The current Act already allows for ticketing, however it has not been implemented.

ERAP and E-2 Consolidation. Is TDG communicating with Environment Canada regarding the consolidation of ERAPs?

There is some communication between Environment Canada and TDG.Ideally, if an ERAP already exists, a second plan would not be required. However, our ERAP may need to add some additional information in order to meet the information requirements of Environment Canada.

Expiration of Standards and Regulations. ICAO Amendments are released every two years, and the TDG regulations are updated to refer to most recent version. This causes a problem for the industry because older versions become outdated frequently.

The TDG Act does allow for the most recent version of ICAO Technical Instructions, IMDG code, and 49 CFR to be used as “updated from time to time”. This means that the new version can be applied before it is referenced in the TDG regulations. During this period, both the new and the previous version may be used.  Once the TDG regulations are updated, the older versions are no longer valid for reference.

Courts Interpretation of “due diligence”. The interpretation by the court is difficult to determine, however it is linked to the regulation in place, and the type of infraction. Due diligence is an instrument to be used by defense. Predicting how the court will rule on this defense is beyond my capabilities (meaning: I cannot print a guide to describe “due diligence”).  The objective is to convince the court that you have done everything in your power to prevent the commission of the infraction.  Some say that once a particular due diligence defense has been used, it cannot be used again:  the second time, the judge should point out that since last time, you now know that what you used to do turned out to be insufficient to prevent the infraction...

Courts Interpretation &Employee Training. The court will look at every incident individually. The TDG Act does not define “competence”, however it is the employers responsibility to prove that employees have been trained to a level “when the employer is satisfied”. The Act specifies that employees must be trained, but not to what extent. It is employer's responsibility to determine if employees are sufficiently trained to comply with the regulations. Even in a situation where an individual scores a passing grade for a training certificate, they may not be suitably trained. If due diligence is used, this sets precedence and that particular “due diligence” cannot be used later for the same offence.

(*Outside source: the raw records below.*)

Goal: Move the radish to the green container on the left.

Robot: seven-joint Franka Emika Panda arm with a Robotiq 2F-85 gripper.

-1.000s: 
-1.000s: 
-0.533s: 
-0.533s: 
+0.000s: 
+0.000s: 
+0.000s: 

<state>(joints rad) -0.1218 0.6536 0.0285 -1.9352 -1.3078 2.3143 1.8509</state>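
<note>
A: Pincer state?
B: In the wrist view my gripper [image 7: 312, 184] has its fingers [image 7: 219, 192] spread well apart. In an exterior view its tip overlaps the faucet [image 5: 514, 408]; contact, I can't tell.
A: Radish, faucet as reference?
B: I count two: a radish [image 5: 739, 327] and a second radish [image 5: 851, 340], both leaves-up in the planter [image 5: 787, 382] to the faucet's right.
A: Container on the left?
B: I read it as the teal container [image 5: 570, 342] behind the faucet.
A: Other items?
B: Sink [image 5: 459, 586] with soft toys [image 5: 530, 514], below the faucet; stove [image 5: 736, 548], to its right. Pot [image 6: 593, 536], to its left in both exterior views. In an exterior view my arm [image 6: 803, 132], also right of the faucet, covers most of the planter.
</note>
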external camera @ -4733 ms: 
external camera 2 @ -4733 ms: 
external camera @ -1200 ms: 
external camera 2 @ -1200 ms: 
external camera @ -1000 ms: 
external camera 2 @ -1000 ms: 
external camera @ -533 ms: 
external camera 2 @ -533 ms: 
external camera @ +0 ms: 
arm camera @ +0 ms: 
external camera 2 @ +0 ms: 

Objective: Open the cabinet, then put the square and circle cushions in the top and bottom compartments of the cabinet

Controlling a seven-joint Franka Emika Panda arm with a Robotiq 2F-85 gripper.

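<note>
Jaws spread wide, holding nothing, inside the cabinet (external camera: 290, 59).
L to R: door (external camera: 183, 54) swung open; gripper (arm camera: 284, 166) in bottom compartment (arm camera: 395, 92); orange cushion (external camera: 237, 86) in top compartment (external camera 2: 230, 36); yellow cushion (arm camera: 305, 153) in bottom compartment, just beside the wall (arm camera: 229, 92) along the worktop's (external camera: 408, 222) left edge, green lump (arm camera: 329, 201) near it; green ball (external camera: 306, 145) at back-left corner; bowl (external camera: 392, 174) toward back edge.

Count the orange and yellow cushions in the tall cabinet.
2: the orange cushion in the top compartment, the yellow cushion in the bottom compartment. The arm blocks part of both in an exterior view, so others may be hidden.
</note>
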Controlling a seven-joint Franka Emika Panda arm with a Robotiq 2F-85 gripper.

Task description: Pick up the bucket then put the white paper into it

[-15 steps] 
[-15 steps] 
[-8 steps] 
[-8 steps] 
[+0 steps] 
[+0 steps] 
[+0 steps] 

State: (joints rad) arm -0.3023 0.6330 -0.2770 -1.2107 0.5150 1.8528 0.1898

An after-the-fact comment regarding training “standards”:  It is often stated (even by us) that there are no minimum training standards.  Yet there is one:  the TDG Regulations.  The purpose of training is to remove the possibilities that unsafe situations will be allowed to occur (or, if they occur accidentally, then that employees will know what is expected of them).  What is needed to satisfy this objective?  Compliance with the regulations.